→ **Exercise instructions**: There is material below. Print exactly the lines starting at the line with "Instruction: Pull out" and ending at the line with "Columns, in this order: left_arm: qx", ends included, and no others.

→ **The data**:

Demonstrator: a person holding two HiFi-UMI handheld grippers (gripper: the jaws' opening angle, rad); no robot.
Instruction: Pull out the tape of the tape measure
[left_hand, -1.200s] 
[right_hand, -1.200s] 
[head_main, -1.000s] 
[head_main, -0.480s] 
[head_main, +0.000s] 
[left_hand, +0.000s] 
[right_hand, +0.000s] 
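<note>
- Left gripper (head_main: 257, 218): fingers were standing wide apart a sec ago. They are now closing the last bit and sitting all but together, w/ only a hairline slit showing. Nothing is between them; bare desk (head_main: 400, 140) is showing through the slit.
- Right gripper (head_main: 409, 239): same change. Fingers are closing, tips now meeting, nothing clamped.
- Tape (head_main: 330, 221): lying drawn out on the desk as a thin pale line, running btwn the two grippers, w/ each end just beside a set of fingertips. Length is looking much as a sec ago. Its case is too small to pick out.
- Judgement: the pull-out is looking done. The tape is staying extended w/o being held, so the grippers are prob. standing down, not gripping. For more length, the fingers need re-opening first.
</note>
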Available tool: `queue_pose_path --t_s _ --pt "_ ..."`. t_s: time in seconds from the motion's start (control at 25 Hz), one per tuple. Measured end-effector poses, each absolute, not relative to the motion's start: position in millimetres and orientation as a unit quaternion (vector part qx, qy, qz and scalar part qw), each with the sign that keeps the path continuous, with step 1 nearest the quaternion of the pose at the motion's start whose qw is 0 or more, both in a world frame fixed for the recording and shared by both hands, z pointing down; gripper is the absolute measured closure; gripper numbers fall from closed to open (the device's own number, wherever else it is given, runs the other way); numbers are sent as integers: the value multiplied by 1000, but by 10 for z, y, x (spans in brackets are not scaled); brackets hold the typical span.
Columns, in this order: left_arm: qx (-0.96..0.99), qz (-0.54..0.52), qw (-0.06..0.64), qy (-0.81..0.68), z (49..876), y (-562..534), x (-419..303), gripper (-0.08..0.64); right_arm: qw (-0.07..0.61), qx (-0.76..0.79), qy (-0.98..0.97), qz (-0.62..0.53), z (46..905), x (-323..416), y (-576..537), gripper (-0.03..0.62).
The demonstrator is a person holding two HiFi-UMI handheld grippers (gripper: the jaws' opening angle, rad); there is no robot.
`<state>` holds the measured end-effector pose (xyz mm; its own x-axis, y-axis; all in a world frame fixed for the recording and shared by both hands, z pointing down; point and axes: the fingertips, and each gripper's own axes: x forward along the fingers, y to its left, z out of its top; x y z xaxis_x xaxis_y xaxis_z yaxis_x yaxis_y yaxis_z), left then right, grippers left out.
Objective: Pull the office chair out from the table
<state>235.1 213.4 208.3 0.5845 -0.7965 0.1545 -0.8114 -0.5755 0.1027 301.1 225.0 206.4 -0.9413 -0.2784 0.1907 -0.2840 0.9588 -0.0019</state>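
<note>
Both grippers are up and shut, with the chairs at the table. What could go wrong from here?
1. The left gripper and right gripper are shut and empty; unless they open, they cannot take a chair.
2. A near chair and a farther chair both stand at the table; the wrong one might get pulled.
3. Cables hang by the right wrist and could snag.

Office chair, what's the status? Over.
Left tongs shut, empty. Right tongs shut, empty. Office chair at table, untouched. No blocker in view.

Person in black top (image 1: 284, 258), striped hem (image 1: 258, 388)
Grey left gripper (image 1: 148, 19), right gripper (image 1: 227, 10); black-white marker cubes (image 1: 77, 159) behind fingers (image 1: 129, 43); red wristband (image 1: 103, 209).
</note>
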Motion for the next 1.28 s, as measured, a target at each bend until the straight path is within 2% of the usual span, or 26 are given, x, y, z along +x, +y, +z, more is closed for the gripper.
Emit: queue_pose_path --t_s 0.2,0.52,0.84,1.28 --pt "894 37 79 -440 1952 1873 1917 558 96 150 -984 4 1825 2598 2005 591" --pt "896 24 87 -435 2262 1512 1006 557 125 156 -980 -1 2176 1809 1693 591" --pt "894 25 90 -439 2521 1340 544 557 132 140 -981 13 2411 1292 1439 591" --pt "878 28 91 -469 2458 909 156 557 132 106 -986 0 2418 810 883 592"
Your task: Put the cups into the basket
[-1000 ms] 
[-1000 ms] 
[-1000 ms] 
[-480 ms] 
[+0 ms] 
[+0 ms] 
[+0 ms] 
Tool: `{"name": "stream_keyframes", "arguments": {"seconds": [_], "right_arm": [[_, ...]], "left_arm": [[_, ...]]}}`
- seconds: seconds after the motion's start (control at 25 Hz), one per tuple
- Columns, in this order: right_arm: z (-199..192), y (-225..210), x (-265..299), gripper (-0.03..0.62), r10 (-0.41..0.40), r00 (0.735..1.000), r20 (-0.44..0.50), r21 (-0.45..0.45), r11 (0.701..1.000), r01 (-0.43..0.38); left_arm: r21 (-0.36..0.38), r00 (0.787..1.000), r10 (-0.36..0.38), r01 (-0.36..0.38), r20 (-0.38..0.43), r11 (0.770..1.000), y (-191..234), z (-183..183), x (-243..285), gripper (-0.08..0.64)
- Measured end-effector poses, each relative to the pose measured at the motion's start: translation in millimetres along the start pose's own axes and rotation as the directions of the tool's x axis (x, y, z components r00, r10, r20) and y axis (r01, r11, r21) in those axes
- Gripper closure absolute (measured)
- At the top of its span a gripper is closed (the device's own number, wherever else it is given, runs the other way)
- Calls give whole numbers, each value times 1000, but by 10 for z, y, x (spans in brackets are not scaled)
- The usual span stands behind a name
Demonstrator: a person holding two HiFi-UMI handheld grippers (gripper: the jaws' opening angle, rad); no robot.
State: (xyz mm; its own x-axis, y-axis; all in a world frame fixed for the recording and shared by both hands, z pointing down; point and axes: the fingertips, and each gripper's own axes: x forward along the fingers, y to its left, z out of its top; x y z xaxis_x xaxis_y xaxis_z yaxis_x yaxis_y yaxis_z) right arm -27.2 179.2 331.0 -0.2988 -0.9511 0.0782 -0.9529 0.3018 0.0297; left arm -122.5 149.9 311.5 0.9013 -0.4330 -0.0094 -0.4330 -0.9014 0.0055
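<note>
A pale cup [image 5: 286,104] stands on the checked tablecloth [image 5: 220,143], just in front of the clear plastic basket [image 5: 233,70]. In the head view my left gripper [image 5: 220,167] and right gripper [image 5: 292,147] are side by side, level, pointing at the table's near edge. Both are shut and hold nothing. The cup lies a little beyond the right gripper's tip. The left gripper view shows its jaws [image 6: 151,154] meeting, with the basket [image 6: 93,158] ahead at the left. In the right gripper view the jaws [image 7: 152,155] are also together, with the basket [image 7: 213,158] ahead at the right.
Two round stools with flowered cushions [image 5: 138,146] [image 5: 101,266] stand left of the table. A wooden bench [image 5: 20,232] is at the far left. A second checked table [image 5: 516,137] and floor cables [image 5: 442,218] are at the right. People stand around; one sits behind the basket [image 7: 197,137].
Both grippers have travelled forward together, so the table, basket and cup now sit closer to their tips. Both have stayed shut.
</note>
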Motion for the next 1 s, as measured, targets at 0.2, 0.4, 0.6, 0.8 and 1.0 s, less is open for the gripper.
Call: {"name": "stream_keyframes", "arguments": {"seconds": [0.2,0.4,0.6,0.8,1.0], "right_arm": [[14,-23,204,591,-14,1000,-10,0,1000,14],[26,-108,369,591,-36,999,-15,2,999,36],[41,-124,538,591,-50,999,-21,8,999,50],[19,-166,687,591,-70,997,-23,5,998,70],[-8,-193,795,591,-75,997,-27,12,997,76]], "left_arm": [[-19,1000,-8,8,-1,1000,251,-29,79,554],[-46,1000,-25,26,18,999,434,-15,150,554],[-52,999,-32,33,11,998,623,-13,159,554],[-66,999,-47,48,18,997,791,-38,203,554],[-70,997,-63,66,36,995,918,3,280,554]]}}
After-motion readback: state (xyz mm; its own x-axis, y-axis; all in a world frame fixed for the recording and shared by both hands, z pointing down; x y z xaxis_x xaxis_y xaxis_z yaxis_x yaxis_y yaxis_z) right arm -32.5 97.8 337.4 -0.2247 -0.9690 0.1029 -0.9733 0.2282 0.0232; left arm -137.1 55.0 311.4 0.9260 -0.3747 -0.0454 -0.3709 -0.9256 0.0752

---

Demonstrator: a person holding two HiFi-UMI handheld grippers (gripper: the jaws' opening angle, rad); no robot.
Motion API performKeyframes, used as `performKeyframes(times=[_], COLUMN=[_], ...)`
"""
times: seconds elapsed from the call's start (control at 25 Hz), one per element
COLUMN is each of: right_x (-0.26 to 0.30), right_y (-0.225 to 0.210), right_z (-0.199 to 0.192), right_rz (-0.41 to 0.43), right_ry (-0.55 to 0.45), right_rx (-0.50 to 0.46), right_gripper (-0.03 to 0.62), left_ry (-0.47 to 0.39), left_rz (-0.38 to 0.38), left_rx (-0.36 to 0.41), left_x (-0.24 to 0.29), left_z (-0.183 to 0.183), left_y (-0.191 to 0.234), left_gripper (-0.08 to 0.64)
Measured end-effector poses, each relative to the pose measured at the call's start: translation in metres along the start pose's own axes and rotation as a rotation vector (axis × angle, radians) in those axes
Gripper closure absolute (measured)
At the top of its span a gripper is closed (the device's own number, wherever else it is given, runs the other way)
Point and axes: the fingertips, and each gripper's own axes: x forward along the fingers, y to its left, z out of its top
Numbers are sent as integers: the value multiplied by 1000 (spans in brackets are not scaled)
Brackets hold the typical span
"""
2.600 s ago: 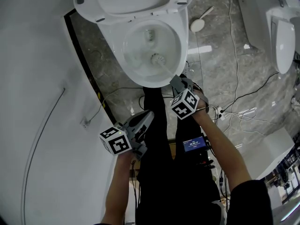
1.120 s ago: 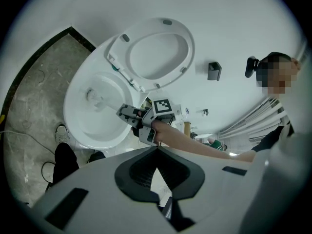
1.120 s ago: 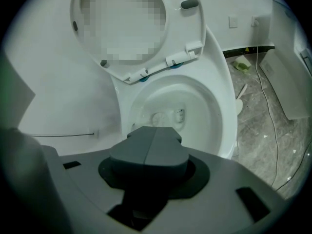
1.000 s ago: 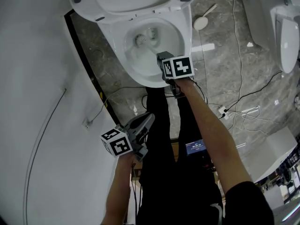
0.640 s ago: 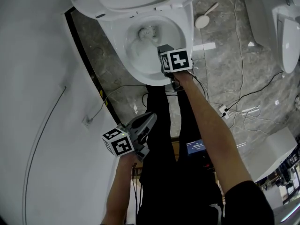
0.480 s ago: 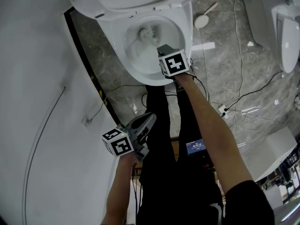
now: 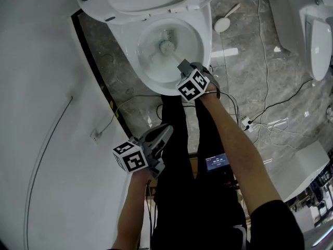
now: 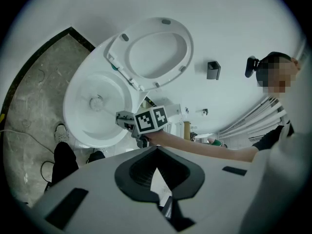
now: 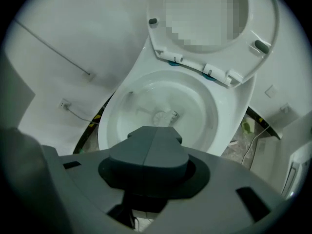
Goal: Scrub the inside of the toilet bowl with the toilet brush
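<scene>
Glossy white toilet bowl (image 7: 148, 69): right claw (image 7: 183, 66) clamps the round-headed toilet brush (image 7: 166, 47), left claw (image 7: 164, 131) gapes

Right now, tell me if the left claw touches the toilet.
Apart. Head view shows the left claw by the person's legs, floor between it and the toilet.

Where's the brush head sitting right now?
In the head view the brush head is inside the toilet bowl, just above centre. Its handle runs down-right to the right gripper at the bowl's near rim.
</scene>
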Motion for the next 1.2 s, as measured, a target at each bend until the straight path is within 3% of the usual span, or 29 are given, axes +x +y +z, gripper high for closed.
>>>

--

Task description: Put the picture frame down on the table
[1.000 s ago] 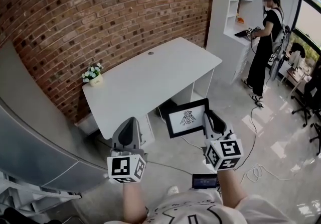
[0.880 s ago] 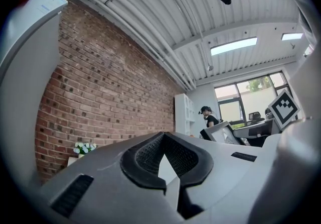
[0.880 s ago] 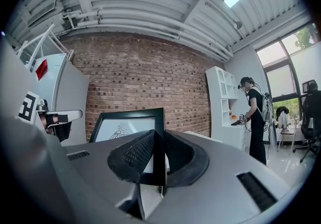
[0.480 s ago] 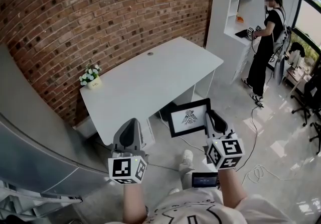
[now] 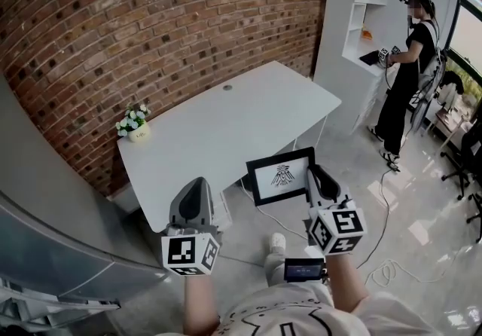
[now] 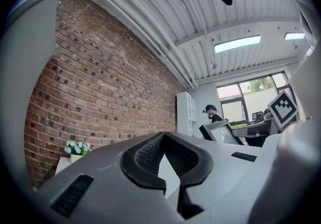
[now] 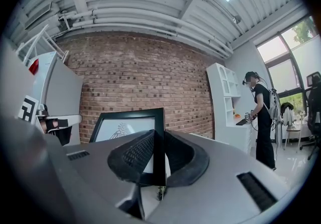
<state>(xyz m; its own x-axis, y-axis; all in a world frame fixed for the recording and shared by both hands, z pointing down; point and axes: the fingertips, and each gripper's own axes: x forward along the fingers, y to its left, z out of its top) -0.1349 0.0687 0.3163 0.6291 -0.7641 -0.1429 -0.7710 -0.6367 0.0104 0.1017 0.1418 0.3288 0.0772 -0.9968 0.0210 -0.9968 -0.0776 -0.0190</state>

→ **Problem solution**:
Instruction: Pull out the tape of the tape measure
[left_hand, -1.200s] 
[right_hand, -1.200s] 
[head_main, -1.000s] 
[head_main, -0.480s] 
[head_main, +0.000s] 
[left_hand, +0.000s] 
[right_hand, +0.000s] 
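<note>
- Left gripper (head_main: 257, 218): fingers were standing wide apart a sec ago. They are now closing the last bit and sitting all but together, w/ only a hairline slit showing. Nothing is between them; bare desk (head_main: 400, 140) is showing through the slit.
- Right gripper (head_main: 409, 239): same change. Fingers are closing, tips now meeting, nothing clamped.
- Tape (head_main: 330, 221): lying drawn out on the desk as a thin pale line, running btwn the two grippers, w/ each end just beside a set of fingertips. Length is looking much as a sec ago. Its case is too small to pick out.
- Judgement: the pull-out is looking done. The tape is staying extended w/o being held, so the grippers are prob. standing down, not gripping. For more length, the fingers need re-opening first.
</note>
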Available tool: `queue_pose_path --t_s _ --pt "_ ..."`. t_s: time in seconds from the motion's start (control at 25 Hz), one per tuple. Measured end-effector poses, each absolute, not relative to the motion's start: position in millimetres and orientation as a unit quaternion (vector part qx, qy, qz and scalar part qw), each with the sign that keeps the path continuous, with step 1 nearest the quaternion of the pose at the motion's start whose qw is 0 or more, both in a world frame fixed for the recording and shared by both hands, z pointing down; gripper is the absolute measured closure; gripper numbers fall from closed to open (the device's own number, wherever else it is given, runs the other way); numbers are sent as integers: the value multiplied by 1000, but by 10 for z, y, x (spans in brackets are not scaled); brackets hold the typical span.
Columns, in this order: left_arm: qx (-0.96..0.99), qz (-0.54..0.52), qw (-0.06..0.64), qy (-0.81..0.68), z (49..876), y (-562..534), x (-419..303), gripper (-0.08..0.64); right_arm: qw (-0.07..0.61), qx (-0.76..0.79), qy (-0.98..0.97), qz (-0.62..0.53), z (46..905), x (-323..416), y (-576..537), gripper (-0.03..0.62).

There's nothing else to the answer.